Schweizer Filmwelle ab Mitte der 1960er — kleine Produktionen mit dokumentarischem Blick auf Alltag und Gesellschaft, oft Autodidakten. Rund & Tanner, Alain Tanner, Beineix als Referenzen.
Mitte der 1960er Jahre entstand in der Schweiz eine Filmbewegung, die mit den etablierten Studio-Konventionen brach. Kleine Teams, oft ohne formale Ausbildung, griffen zu 16mm-Kameras und bearbeiteten ihre unmittelbare Umgebung — Fabriken, Wohnviertel, Bahnhöfe, Büros. Nicht Drama um der Drama willen, sondern das genaue Hinschauen auf das, was ist. Diese Neugier auf den Alltag als Material war radikal in einer Zeit, als Schweizer Kino vornehmlich Heimatfilm oder Kitsch produzierte.

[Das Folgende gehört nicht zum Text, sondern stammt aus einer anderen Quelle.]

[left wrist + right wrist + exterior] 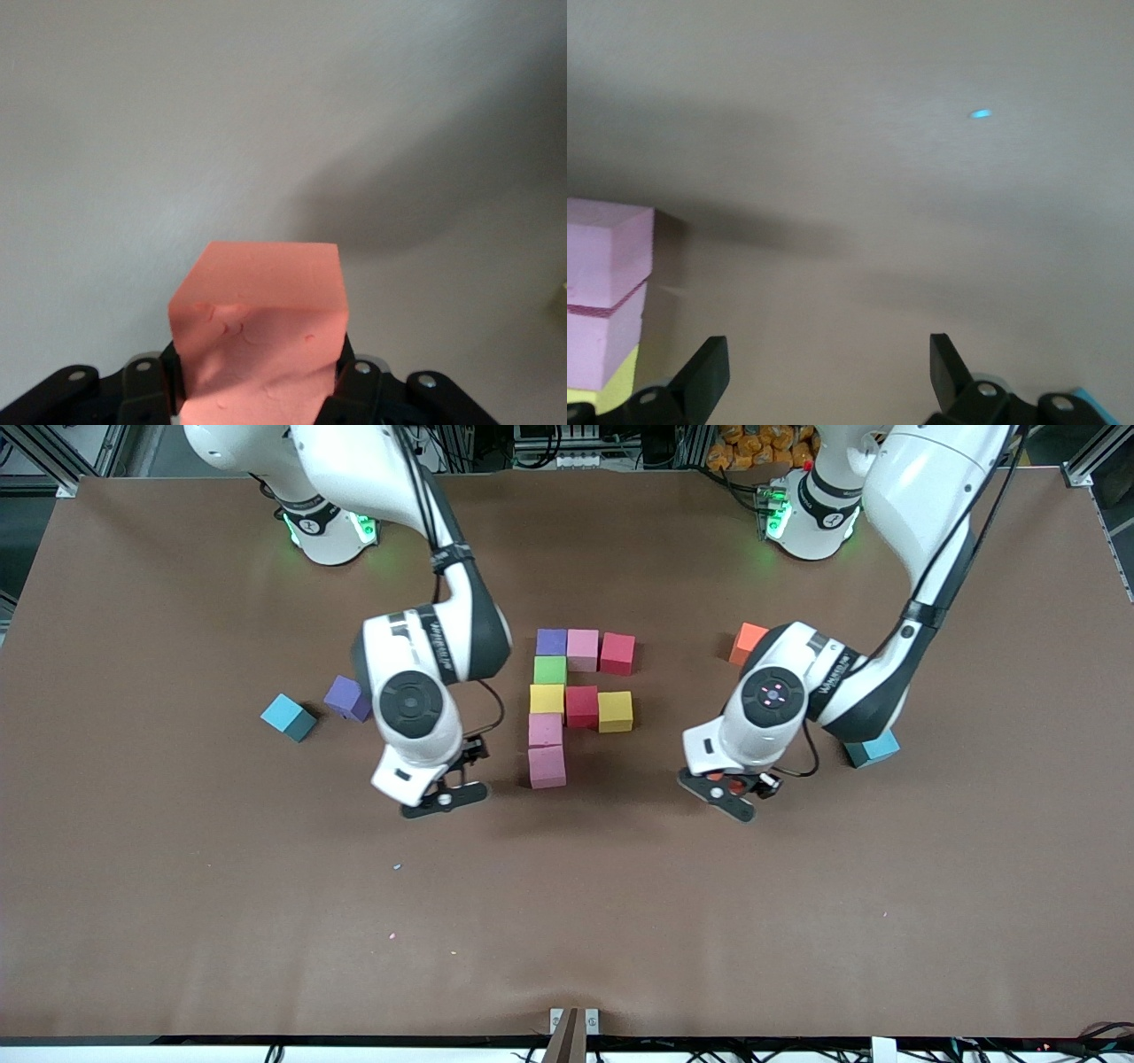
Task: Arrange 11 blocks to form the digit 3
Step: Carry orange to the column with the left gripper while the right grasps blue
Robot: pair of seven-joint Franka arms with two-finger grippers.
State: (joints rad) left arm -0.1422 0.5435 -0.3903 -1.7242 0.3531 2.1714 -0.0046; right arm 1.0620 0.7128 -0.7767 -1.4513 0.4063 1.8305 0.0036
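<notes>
- Front view shows nine cubes joined on the surface [177, 921]: purple [551, 641], pink [582, 648] and red [617, 653] as one bar; green [549, 670]; then yellow [547, 699], red [582, 706], yellow [615, 711]; and two pink [546, 729] [547, 766] continuing the column.
- Judged from that, the last bar lacks two cubes.
- Left gripper [737, 786] hangs over bare surface beside the figure, fingers [347, 376] clamped on the orange cube [266, 328].
- Right gripper [447, 784] hovers beside the pink end, fingers [704, 372] apart, empty.
- Loose purple cube [345, 697] waits toward the right arm's end.
</notes>
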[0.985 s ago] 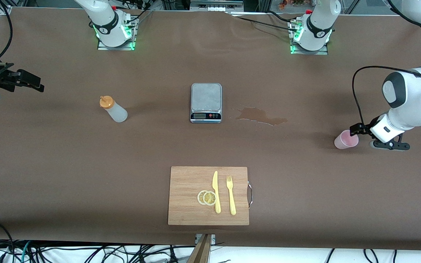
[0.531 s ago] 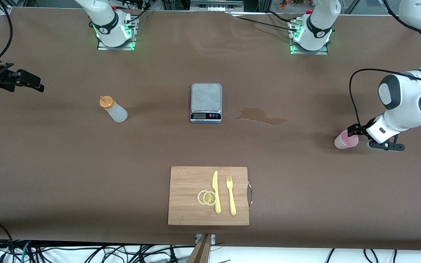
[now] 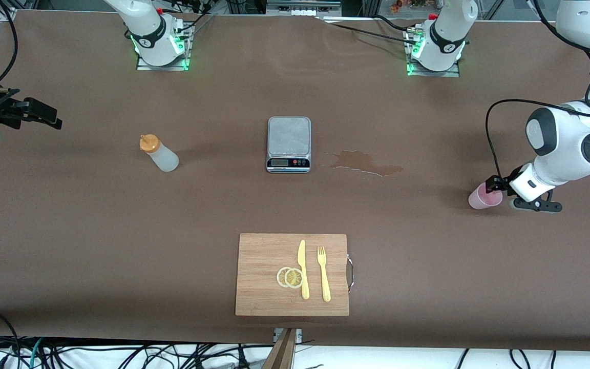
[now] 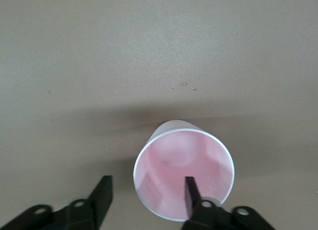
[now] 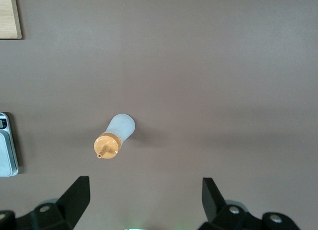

Was diese Welle zusammenhielt, war weniger ein Manifest als eine gemeinsame Ungeduld. Alain Tanner etwa — später international bekannt — arbeitete zunächst als Assistent und Dokumentarist, bevor er mit Spielfilmen die poetische Schärfe des Doku-Blicks bewahrte. Rund & Tanner (der Duo-Name ist Programm) drehten mit minimalstem Budget und maximaler Aufmerksamkeit für soziologische Details. Sie arbeiteten oft in Echtorten, mit echten Akteuren statt Schauspielern — eine Strategie, die weniger mit Ressourcenmangel als mit ästhetischer Überzeugung zu tun hatte. Der 16mm-Film war kein Notbehelf, sondern Werkzeug für Unmittelbarkeit.
Für Kameramänner dieser Phase galt ein anderes Regelwerk: Nicht die perfekte Ausleuchtung, sondern die ehrliche Lichtsituation. Handheld-Arbeiten ohne Stabilisierung waren Standard — nicht als Gimmick, sondern weil die Kamera mitdenken, folgen, beobachten sollte wie ein Auge. Schnitte waren oft unglamourös, Sprünge bewusst. Das Tempo kam aus der Montage, nicht aus schneller Musik. Sound Design war spartanisch — Atmo, O-Ton, sparsame Musik. Diese Askese hat bis heute eine Wirkung: Wenn man Schweizer Produktionen aus den 1970ern anschaut, haben sie eine visuelle und akustische Klarheit bewahrt, die Luxus-Produktionen manchmal fehlt.
Der Neue Schweizerfilm war nicht nur regional: Er beeinflusste europäisches Kino nachhaltig — der Neorealismus hatte einen neuen, kühleren Verwandten bekommen. Autodidakten wie diese lehrten eine Generation, dass formale Ausbildung nicht garantiert, wer sehen kann. Und dass Ökonomie manchmal Ästhetik schärft statt zu beschneiden. Wer heute mit kleinerem Budget arbeitet, profitiert von dieser unbewussten Lehrzeit — diese Genauigkeit im Beobachten ist nicht Mangelerscheinung, sie ist Methode.